Why Maintenance is Important for Security

Criminal activity is sure to spike on a poorly maintained property. The picture it paints is that crime will likely go unnoticed because nobody is paying attention. Ask yourself the following questions regarding maintenance to determine if you are deterring potential bad actors.

  • Are garbage and debris visible on the property?
  • Are all lighted signs working as intended and are security lights installed properly?
  • Are precise documentations of stock in closets and storage spaces kept?
  • Are heavily utilized areas of the building being sanitized, disinfected, and cleaned frequently?

Keeping up on site maintenance can play a pivotal role in keeping vandals, intruders, and burglars at bay while also creating a heightened sense of safety for tenants and employees. As part of your overall building security and safety audit this on-site maintenance checklist should be utilized.

□ Any leaves, weeds, and debris should be removed as part of an effort to keep lawns landscaped.

□ Regular painting, as needed, and graffiti removal should be completed in a timely fashion as part of maintaining building exteriors.

□ To prevent theft, a log should be kept to track inventory and all storage areas should be well organized. An access control reader can be installed to help lower the theft risk as it can track who is entering your warehouse.

□ All heavily utilized areas of the building should adhere to a frequent cleaning schedule. This has taken on increased importance as we attempt to stop the spread of viruses in order to keep employees and visitors of the building safe.

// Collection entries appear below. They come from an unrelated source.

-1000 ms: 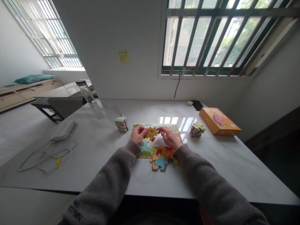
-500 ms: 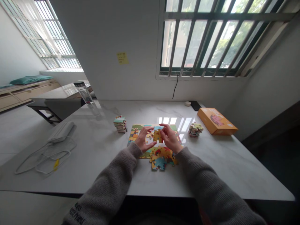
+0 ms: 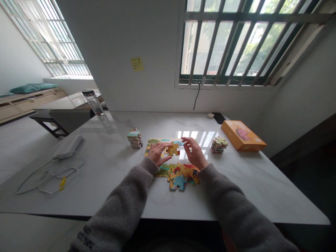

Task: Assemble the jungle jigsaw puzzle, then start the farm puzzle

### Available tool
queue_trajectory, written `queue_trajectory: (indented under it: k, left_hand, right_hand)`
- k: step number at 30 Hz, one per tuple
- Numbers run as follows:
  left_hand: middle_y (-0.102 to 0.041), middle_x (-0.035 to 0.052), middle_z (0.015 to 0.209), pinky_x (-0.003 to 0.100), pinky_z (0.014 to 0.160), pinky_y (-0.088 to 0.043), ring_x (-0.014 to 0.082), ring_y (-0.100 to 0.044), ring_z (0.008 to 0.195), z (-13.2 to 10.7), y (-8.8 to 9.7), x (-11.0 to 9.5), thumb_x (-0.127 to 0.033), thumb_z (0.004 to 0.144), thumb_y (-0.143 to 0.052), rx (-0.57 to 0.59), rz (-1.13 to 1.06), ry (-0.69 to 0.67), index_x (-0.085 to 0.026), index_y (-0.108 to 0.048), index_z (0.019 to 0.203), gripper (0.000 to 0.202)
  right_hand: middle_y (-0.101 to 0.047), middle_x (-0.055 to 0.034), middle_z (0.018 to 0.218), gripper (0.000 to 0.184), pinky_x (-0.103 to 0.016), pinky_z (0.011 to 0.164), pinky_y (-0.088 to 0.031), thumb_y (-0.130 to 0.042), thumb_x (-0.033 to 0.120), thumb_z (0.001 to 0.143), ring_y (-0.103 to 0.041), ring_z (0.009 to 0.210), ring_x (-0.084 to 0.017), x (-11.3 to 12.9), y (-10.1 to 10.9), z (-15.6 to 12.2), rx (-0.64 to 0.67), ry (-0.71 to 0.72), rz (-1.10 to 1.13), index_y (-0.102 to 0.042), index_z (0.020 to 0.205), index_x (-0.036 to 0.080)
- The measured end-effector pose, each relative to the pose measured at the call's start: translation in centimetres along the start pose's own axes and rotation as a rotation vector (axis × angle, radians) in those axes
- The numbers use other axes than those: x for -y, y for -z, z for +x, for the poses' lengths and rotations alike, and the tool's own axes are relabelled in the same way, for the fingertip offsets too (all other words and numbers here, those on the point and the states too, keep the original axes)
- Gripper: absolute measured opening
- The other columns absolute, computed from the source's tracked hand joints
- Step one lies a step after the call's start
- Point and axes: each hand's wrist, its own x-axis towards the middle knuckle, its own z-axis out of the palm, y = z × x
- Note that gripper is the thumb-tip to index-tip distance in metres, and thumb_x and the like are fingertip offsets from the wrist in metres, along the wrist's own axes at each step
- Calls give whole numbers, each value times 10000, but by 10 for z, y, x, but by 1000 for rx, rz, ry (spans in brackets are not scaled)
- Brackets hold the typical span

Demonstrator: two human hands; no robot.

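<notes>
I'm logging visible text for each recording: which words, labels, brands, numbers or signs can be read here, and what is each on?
None can be read with certainty.
Yellow note on the wall: several lines of writing, too small to read.
Orange box: pale lettering on its top, too blurred to read.
Left sleeve: dark lettering, upside down and too unclear to quote.

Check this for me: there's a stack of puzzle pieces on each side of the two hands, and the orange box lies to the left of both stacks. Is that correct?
Not quite: the head view shows the orange box to the right of both the left stack and the right stack. The stacks do flank the left hand and right hand.
</notes>
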Motion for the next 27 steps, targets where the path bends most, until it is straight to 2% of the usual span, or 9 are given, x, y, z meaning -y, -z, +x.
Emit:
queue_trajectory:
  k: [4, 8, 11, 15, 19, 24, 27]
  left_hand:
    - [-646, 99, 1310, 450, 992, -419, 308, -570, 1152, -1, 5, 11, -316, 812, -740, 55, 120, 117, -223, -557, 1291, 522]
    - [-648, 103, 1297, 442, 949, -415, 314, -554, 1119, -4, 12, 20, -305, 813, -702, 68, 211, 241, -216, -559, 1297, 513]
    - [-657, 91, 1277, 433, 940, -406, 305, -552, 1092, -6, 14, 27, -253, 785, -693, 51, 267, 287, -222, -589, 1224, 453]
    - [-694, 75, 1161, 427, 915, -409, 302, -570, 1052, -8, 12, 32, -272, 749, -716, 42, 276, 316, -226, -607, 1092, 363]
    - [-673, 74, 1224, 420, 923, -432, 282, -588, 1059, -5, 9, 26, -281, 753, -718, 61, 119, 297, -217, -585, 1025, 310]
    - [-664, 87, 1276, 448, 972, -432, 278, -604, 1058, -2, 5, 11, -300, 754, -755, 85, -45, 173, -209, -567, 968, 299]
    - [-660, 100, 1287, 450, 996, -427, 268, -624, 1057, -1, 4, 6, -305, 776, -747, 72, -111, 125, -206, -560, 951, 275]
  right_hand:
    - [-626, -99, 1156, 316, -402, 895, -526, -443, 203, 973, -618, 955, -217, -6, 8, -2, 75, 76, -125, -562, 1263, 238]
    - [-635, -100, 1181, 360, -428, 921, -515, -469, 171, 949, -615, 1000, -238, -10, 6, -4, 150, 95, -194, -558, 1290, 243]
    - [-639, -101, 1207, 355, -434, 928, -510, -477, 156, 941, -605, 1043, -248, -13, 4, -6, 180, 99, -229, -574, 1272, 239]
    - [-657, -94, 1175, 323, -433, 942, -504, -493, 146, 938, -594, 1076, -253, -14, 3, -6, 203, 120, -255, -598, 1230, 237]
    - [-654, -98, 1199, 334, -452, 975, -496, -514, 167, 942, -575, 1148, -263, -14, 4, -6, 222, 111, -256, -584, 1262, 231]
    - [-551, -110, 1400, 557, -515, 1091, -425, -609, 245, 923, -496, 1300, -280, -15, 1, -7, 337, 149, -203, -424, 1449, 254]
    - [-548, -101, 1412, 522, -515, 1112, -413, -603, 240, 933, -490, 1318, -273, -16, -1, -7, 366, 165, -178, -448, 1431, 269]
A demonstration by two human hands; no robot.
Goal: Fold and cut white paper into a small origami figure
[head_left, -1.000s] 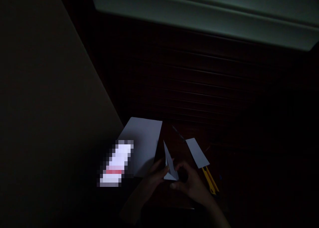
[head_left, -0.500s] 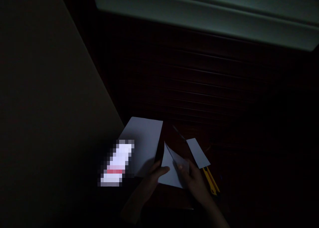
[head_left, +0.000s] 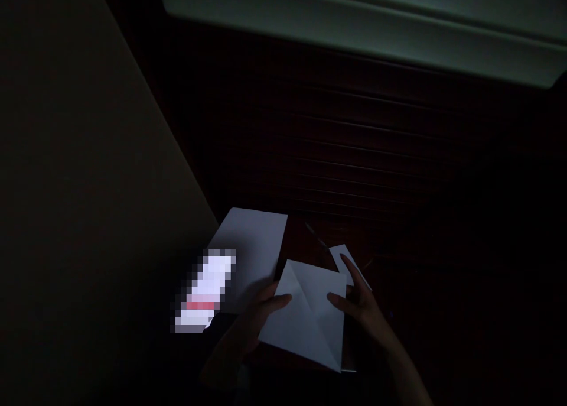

□ To help achieve a germ-free office environment, hands-free unlocking and automatic door openers should be installed. Openpath offers readers that can be configured to use motion detection to activate door opening hardware as part of their Bluetooth-enabled unlocking solutions.

That’s our security audit checklist! Any questions? ACP CreativIT has experts who would be happy to help you protect your business by improving your physical security technology. Contact us to talk to one of our experts today.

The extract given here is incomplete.